• [Problem description]: Go to the line holding "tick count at" in the entries below and write out exactly every line down to and including the line holding "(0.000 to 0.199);".

(Data entries)
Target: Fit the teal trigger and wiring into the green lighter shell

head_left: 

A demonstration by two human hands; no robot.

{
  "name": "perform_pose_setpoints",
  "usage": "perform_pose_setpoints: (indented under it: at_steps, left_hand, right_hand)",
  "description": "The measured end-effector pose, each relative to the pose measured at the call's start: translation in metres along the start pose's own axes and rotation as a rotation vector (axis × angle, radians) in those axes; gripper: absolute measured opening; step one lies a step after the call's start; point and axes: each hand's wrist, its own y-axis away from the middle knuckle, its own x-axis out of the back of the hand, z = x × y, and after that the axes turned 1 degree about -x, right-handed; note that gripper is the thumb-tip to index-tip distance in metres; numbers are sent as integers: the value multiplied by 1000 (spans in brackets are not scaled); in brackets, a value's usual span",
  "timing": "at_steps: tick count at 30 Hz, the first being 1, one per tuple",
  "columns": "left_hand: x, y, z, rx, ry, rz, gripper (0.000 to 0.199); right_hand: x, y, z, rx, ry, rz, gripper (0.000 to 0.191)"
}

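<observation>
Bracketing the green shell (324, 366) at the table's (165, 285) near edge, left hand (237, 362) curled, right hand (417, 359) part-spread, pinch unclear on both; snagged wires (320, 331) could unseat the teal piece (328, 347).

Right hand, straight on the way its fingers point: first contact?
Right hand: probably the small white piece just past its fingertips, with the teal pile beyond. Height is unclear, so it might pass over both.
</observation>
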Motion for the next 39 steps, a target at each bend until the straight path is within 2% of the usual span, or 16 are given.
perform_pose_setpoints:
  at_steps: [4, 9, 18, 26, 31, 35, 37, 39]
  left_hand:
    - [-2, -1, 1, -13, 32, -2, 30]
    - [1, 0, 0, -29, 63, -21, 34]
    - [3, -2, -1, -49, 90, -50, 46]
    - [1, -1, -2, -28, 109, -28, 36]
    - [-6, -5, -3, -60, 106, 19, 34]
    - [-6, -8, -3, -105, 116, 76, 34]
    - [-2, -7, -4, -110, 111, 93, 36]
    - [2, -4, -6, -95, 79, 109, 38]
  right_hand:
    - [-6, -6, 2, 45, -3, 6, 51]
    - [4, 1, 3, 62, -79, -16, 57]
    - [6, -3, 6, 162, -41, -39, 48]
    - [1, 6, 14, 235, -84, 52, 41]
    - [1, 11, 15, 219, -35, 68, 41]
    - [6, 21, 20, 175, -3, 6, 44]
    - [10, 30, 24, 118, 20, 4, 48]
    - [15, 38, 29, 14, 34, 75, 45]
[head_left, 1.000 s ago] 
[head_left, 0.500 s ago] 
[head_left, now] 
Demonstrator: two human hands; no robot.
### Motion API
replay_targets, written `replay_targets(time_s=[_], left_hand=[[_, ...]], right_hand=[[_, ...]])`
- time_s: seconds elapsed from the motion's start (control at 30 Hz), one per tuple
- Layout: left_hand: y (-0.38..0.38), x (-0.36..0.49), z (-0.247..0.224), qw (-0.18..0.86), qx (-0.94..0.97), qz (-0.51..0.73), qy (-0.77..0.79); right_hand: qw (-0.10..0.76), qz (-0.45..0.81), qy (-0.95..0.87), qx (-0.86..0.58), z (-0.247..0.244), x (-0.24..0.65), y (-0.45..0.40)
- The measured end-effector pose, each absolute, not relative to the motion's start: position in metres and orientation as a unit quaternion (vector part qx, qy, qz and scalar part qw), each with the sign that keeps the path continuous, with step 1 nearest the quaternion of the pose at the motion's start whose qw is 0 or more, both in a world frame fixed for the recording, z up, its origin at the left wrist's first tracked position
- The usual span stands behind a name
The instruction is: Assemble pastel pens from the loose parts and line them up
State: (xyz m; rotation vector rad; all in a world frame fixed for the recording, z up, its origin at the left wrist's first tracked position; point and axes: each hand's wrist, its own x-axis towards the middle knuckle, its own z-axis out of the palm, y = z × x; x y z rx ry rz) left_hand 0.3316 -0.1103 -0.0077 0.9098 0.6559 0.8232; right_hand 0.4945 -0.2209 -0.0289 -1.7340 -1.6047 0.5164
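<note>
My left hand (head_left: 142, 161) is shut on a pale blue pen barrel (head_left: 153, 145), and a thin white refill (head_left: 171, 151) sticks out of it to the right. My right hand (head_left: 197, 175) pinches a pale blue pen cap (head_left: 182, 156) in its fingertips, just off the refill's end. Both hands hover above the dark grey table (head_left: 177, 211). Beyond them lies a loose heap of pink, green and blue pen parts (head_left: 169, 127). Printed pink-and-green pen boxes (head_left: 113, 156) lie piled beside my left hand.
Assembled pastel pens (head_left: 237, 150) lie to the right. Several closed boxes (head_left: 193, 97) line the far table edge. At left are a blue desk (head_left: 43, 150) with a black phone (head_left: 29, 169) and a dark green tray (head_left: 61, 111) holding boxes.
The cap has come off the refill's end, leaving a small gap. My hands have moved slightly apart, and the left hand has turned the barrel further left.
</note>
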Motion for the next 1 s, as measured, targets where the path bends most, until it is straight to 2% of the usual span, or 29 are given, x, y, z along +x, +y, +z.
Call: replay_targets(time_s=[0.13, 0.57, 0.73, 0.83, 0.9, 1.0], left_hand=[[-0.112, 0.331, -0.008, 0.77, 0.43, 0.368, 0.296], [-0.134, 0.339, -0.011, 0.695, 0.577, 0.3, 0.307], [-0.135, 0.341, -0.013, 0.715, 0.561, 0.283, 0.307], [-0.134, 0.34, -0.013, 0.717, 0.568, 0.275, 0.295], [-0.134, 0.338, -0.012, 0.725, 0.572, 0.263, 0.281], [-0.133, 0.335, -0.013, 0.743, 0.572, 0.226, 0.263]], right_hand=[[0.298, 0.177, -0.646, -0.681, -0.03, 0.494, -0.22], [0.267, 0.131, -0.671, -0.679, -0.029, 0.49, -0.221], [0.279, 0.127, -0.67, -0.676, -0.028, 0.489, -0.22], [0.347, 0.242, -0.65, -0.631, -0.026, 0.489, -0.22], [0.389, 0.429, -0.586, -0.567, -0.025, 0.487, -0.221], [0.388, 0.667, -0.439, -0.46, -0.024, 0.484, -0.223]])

• [Answer space]:
  "timing": "at_steps: tick count at 30 Hz, the first being 1, one per tuple",
  "columns": "left_hand: x, y, z, rx, ry, rz, gripper (0.000 to 0.199); right_hand: x, y, z, rx, ry, rz, gripper (0.000 to 0.191)"

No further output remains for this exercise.